Samedi 29 Juin (Vernissage) – Samedi 31 Août

Artistes Québecois : Michel DAIGNEAULT – Stephen SCHOFIELD

 

Mordre dans les choses

Une exposition à deux, qui porte sur les parties et le tout, le modèle et ce qui le compose. Michel Daigneault, peintre canadien, aborde le collage par le biais d’un espace hybride qui se situe entre le dessin, la peinture et les nouvelles technologies.  Il utilise des images comme modèle pour, par la suite, les découper, les agrandir et les imprimer sur du canevas léger qu’il repeint, rehausse et où il  élimine certains détails.

Stephen Schofield, sculpteur canadien, travaille aussi avec des morceaux, mais cette fois-ci dans une logique de traduction, où il schématise certaines parties du corps humain pour les traduire en sculptures faites de tissu trempé dans un sirop de sucre et colle de peau de lapin pour être  ensuite gonflé avec de l’air.

Quand on découpe une forme en plusieurs morceaux ou bien une image, on risque de glisser dans un chaos dépourvu de sens. Pour sortir de ce chaos, Schofield fait appel à son modèle original, c’est-à-dire le corps humain, pour guider ses choix. Pour Daigneault, il s’agit plutôt de développer un nouveau modèle du désordre qu’il aura lui-même créé.  Dans les deux cas, les artistes raccommodent et remettent en forme une expérience de leur modèle qu’ils ont initialement démonté.

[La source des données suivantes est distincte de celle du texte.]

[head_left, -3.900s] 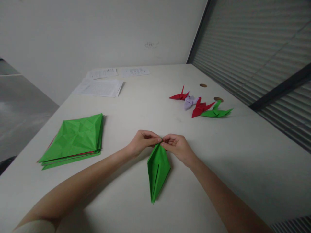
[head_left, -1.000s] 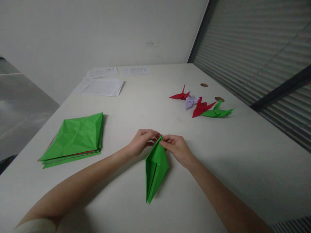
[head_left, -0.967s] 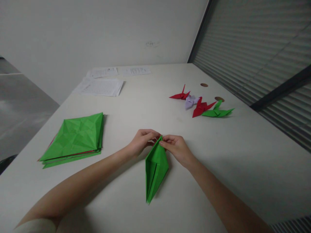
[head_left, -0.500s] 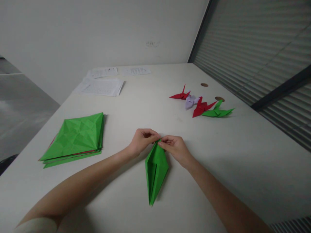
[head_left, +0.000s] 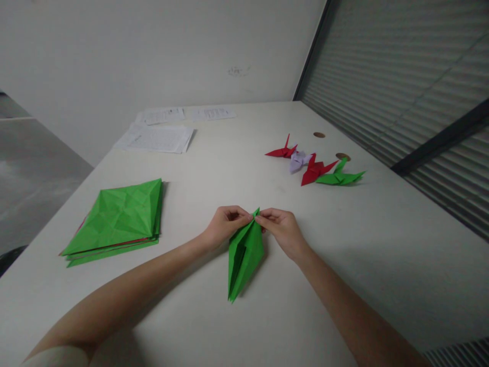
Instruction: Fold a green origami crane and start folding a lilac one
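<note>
A folded piece of green origami paper (head_left: 247,255), a long diamond with a slit down its front, is held over the white table in front of me. My left hand (head_left: 229,224) pinches it near the top from the left side. From the right, my right hand (head_left: 281,227) pinches the same upper end, thumb and fingers closed. A small green tip pokes up between the two pinches. The lower end narrows to split points that hang toward me. Some of the fingertips are hidden behind the paper.
To the left lies a stack of creased square paper (head_left: 114,216), mostly green with red edges showing. Folded paper cranes stand back right: red (head_left: 281,152), lilac (head_left: 298,161), red (head_left: 315,171) and green (head_left: 340,177). Printed sheets (head_left: 160,138) lie at the back left.
The green paper's lower points have swung up and slightly left. Its top tip now shows above my fingers, and my right hand has shifted a little to the right.
</note>
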Demonstrator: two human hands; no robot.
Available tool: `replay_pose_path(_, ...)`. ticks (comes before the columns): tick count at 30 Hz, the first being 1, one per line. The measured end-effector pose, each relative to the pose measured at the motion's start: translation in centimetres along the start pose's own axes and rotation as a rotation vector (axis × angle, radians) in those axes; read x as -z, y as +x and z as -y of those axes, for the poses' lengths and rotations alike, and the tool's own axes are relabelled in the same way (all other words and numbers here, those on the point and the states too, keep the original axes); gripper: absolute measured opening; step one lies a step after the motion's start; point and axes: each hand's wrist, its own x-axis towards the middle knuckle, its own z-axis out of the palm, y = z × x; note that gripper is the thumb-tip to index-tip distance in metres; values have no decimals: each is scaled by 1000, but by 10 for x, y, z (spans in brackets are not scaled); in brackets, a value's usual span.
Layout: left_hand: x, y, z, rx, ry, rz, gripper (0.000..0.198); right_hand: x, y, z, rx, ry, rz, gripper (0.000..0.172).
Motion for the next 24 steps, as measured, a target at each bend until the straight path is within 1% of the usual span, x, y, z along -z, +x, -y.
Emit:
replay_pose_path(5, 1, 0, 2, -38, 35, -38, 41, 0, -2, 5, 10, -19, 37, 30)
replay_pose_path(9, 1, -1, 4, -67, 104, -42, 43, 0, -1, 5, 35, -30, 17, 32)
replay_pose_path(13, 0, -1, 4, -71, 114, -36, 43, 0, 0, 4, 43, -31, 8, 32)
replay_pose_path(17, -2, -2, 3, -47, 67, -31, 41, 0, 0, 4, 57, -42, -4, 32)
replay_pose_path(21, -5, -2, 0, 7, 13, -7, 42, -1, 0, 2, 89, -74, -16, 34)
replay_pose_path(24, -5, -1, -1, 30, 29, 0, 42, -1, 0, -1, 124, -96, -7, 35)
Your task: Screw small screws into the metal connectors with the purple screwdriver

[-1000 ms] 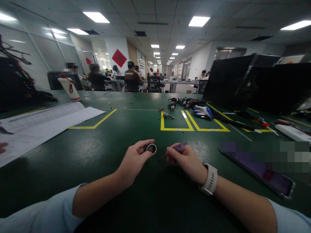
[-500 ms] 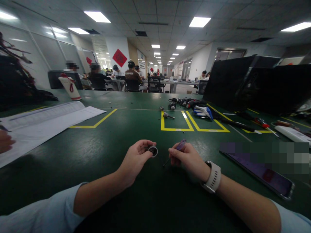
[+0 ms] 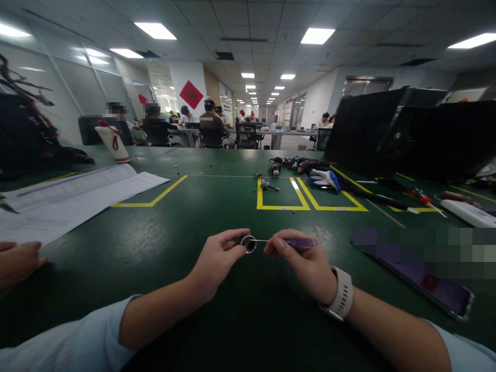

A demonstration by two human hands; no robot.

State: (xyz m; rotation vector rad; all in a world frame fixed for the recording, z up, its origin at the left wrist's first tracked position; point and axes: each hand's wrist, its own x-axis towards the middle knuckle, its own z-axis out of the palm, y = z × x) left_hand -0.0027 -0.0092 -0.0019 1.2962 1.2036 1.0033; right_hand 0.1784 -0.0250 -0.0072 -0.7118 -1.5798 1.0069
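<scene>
My left hand (image 3: 220, 261) pinches a small round metal ring-shaped part (image 3: 248, 244) between thumb and fingers, its open face turned to the right. Dark detail shows inside the rim. Closed round a screwdriver (image 3: 300, 243) with a clear purple handle is my right hand (image 3: 298, 261), which wears a pale watch. The thin shaft points left, and its tip is at the face of the metal part; whether it touches a screw inside is too small to tell. Both hands are above the green table (image 3: 186, 315).
Papers (image 3: 85, 196) and another person's hand (image 3: 19, 263) are at the left. A phone (image 3: 418, 279) lies at right. Farther back are metal parts (image 3: 267, 184), a blue-white glove (image 3: 324, 179), a red screwdriver (image 3: 422, 197), a white cup (image 3: 113, 143) and black boxes (image 3: 368, 124).
My right hand has swung the screwdriver from pointing down at the table to level, bringing its tip to the metal part. The other person's hand has moved farther into view at left.
</scene>
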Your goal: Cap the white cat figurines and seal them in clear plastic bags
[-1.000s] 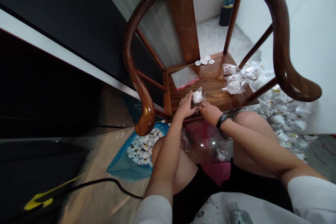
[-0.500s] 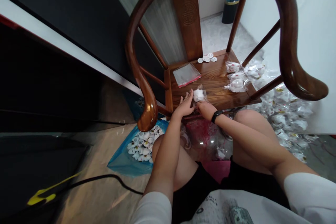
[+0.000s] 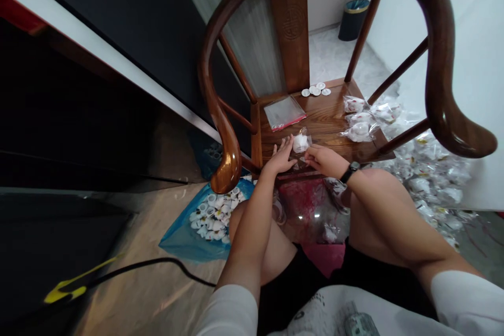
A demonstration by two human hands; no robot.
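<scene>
A small clear bag with a white piece inside [image 3: 300,143] lies at the front edge of the wooden chair seat [image 3: 326,118]. My left hand [image 3: 282,157] rests on its left side, fingers stretched out flat and pressing on the bag. My right hand [image 3: 325,160], with a black watch at the wrist, has its fingers drawn together on the bag's right edge. A stack of empty clear bags with red strips [image 3: 284,113] lies further back on the seat.
Filled small bags [image 3: 359,125] sit at the seat's right, several white discs [image 3: 315,90] at the back. A heap of filled bags [image 3: 433,173] lies on the floor to the right. A blue bag of white cups [image 3: 208,215] and a black cable [image 3: 157,268] lie left.
The view has shifted slightly, so the chair sits a little further right in the picture. My right hand has slid a bit rightward along the bag's edge; the left hand stays pressing on it.
</scene>
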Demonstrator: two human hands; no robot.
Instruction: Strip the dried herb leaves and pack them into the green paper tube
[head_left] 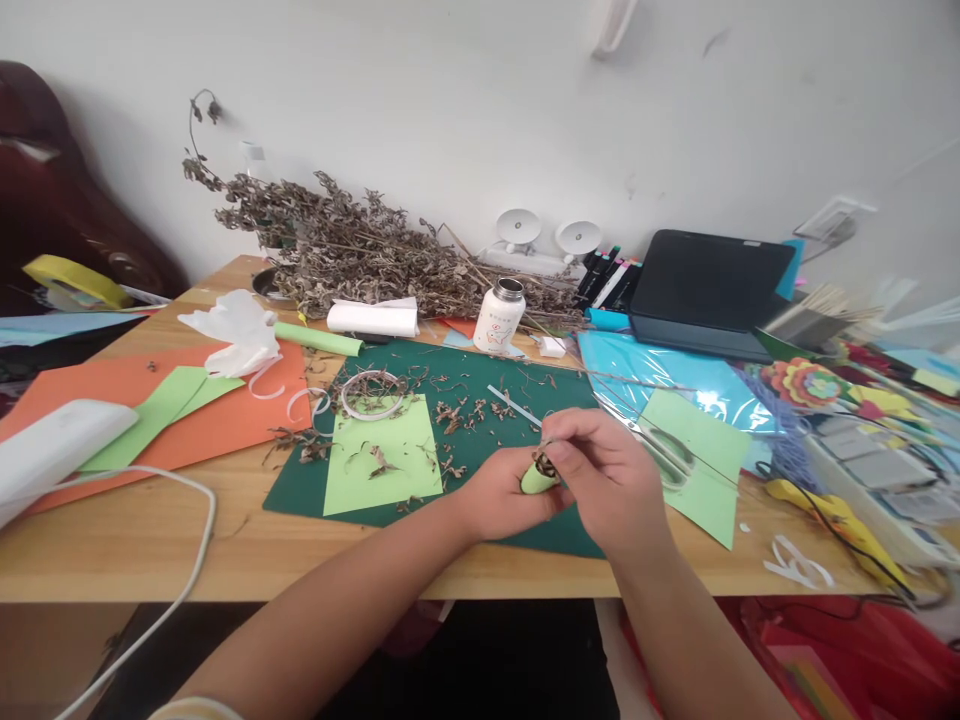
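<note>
My left hand (502,497) is wrapped round a small light-green paper roll (538,478), whose open end shows dried leaf bits inside. At that end, my right hand (611,475) pinches a bit of dried plant between thumb and fingers. Both hands are over the dark green cutting mat (480,370), near its front right. On the mat's left part lies a light-green paper square (382,475) with leaf crumbs on it. A pale tape ring (373,395) rests over its top edge. More crumbs are scattered across the mat.
Dried plant stems (352,250) are heaped along the wall. A white bottle (499,315) stands open behind the mat. Scissors (667,455) lie at right on green paper (712,500). Orange paper (255,420), a white glue gun (67,450) and its cable are at left.
</note>
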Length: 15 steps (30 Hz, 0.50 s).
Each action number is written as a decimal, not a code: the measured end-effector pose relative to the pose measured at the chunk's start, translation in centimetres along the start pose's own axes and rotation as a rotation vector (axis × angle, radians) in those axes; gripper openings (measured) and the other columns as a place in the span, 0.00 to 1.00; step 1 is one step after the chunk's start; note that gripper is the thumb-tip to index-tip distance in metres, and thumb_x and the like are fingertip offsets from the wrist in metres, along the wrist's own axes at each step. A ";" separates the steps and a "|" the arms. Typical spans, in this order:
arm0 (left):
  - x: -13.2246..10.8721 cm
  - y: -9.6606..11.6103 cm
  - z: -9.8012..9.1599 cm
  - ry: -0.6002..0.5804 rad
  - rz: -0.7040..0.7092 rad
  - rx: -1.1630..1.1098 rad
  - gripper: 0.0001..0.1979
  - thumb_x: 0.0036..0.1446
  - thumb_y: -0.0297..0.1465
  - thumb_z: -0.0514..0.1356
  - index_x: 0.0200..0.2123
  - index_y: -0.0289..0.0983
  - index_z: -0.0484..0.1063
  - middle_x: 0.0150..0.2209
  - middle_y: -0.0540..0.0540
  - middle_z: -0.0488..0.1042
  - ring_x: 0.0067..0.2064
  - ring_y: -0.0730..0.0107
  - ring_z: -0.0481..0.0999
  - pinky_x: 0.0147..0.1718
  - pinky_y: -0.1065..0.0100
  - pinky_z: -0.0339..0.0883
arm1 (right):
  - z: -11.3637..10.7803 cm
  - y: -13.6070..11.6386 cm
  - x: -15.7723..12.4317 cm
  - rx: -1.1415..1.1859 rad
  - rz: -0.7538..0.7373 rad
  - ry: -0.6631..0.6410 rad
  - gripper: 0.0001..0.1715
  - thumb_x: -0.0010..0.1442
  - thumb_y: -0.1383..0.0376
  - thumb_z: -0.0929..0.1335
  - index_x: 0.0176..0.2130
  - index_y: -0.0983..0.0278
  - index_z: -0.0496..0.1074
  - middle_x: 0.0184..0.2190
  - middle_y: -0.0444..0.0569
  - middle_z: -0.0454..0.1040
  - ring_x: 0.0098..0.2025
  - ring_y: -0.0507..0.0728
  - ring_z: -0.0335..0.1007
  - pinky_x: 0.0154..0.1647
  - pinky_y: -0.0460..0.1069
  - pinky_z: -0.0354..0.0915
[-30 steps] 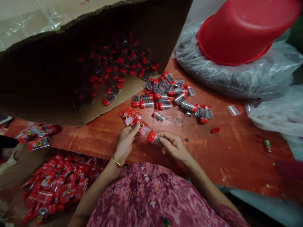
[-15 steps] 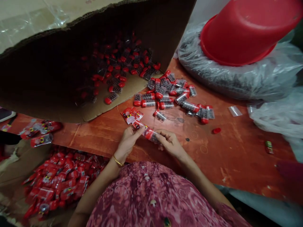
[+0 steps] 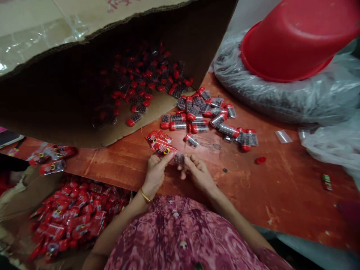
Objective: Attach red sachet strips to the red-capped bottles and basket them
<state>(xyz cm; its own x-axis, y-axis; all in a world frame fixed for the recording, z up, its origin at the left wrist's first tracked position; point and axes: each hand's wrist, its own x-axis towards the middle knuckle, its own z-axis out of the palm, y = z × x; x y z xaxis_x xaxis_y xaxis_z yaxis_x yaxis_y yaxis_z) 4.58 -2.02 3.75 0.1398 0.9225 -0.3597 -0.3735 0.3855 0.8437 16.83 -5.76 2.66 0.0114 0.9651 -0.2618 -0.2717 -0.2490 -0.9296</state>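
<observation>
Between my two hands, over the table's near edge, is a small clear bottle [image 3: 179,158] with dark beads inside. My left hand [image 3: 155,173] pinches its left end, where a red printed wrapper [image 3: 165,147] sticks out beyond the thumb. The fingers of my right hand [image 3: 199,173] are closed on the bottle's right end. Just past my left hand lie red printed wrappers [image 3: 153,135], partly overlapped by the held one. One clear bottle with a red cap [image 3: 191,140] lies alone beyond my right hand. Whether the held bottle sits inside its wrapper, I cannot tell.
A cardboard box [image 3: 118,140] on its side holds many red-capped bottles, with a pile [image 3: 201,108] spilled onto the table [image 3: 270,195]. Below left, a carton contains red wrapped pieces [image 3: 70,213]. At right are a red tub [image 3: 287,45], plastic bag [image 3: 281,101] and loose cap [image 3: 260,160].
The held bottle and wrapper have turned and shifted slightly; dark beads now show between my hands, and the red wrapper lies further left, over the wrappers on the table. The view tilted slightly.
</observation>
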 end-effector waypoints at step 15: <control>-1.0 0.9 -2.5 0.007 -0.070 0.079 0.24 0.34 0.44 0.70 0.10 0.34 0.61 0.13 0.55 0.58 0.19 0.82 0.55 0.20 0.74 0.53 | 3.3 1.0 3.2 -0.076 0.003 -0.084 0.28 0.43 0.42 0.70 0.22 0.61 0.59 0.13 0.37 0.65 0.13 0.47 0.58 0.14 0.43 0.58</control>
<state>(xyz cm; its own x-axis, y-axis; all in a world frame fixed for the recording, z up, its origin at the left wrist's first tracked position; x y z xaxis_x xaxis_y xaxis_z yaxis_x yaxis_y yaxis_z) 1.84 -2.59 3.90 0.1565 0.8933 -0.4214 -0.2898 0.4494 0.8450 13.45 -2.62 1.74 -0.0707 0.9670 -0.2446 -0.1980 -0.2539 -0.9467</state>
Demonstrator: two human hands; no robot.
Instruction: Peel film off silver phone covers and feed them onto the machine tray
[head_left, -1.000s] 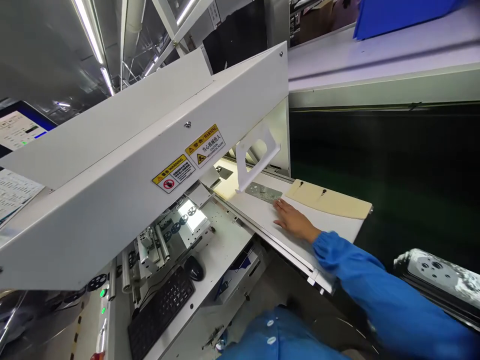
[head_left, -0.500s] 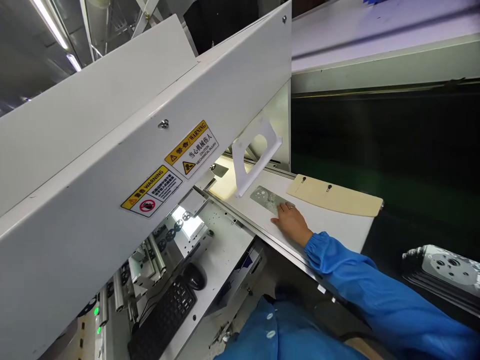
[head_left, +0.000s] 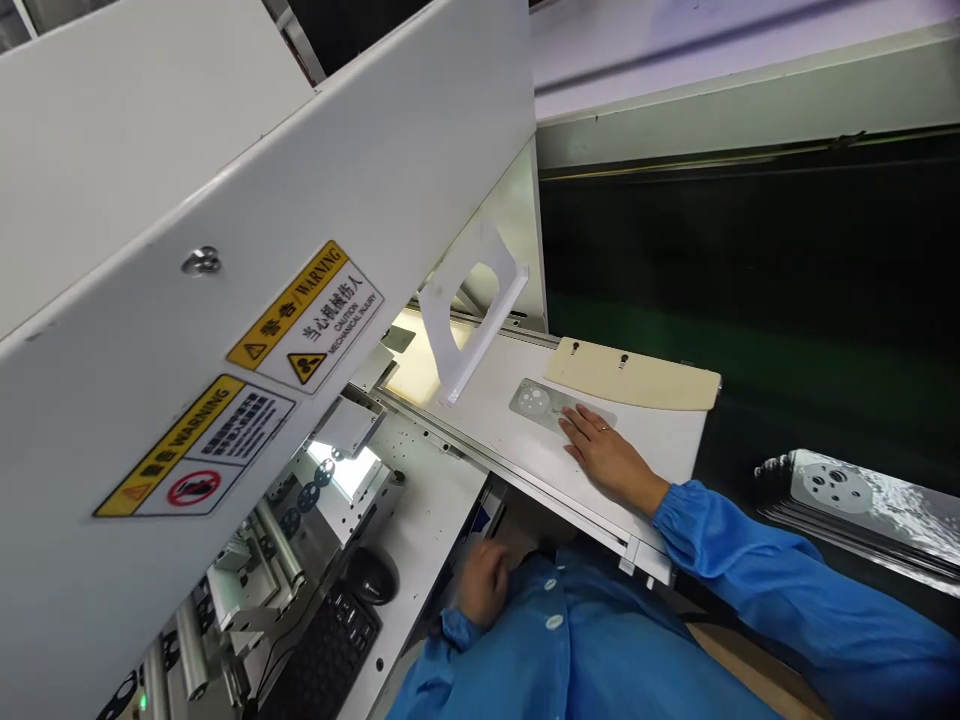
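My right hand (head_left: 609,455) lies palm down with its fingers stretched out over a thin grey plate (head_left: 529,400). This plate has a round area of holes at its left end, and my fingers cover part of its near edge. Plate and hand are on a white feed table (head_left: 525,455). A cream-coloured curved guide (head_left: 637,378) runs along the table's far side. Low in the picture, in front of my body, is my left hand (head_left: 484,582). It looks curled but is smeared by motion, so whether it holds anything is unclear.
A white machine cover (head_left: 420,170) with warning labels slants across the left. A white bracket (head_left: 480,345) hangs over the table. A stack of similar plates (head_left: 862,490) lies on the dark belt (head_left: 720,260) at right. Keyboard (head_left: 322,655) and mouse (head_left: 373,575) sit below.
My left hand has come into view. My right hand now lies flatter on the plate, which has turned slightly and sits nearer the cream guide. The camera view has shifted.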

Et, enfin, ils offrent au regardeur un aperçu d’une pratique processuelle et une poésie du monde réel.

Par le concours de la découpe, Daigneault isole et libère les morceaux des lignes, couleurs, contour et textures de leurs maitrises originales (feuillages, oiseaux et références à l ‘architecture.) Recomposés sur le canevas, ses nouvelles images se donnent maintenant à voir dans un espace transitionnel entre la figuration et l’abstraction.

Les volumes considérables des œuvres gonflées de Schofield offrent un fort contraste avec leur légèreté. Les formes de ses sculptures se maintiennent gonflées uniquement par la transformation du tissus en coquille, structuré par des coutures formant des nervures, dont l’ensemble est trempé dans un mélange d’eau et de sucre. Les rondeurs des formes sont créées autant par la force de l’air que par la résistance du tissu à la force de l’air.